* Problem to solve
Look through the lines below, find those with the word "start", and copy them.

* Supplied material

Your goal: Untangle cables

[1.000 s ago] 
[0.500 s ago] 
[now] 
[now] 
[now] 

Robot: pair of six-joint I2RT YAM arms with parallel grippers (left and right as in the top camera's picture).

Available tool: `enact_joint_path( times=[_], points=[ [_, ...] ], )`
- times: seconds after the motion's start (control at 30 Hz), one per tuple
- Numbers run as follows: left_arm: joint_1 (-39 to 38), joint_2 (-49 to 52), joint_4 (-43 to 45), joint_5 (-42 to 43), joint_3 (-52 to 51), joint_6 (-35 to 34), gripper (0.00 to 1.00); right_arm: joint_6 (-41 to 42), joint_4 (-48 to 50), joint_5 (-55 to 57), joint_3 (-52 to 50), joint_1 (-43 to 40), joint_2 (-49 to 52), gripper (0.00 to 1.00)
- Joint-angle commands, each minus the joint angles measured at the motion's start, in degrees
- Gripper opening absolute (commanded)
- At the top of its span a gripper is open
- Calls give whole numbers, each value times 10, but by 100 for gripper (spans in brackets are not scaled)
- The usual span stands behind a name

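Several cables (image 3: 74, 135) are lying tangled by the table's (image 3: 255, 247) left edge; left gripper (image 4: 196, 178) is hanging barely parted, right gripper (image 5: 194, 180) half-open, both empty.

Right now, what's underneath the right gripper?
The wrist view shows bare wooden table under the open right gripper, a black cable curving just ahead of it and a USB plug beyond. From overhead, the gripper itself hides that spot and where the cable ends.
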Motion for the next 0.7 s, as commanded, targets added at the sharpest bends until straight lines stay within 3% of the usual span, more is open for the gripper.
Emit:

* Task solution
- times: seconds after the motion's start (control at 30 Hz), one per tuple
- Joint-angle commands, each minus the joint angles measured at the motion's start, in degrees

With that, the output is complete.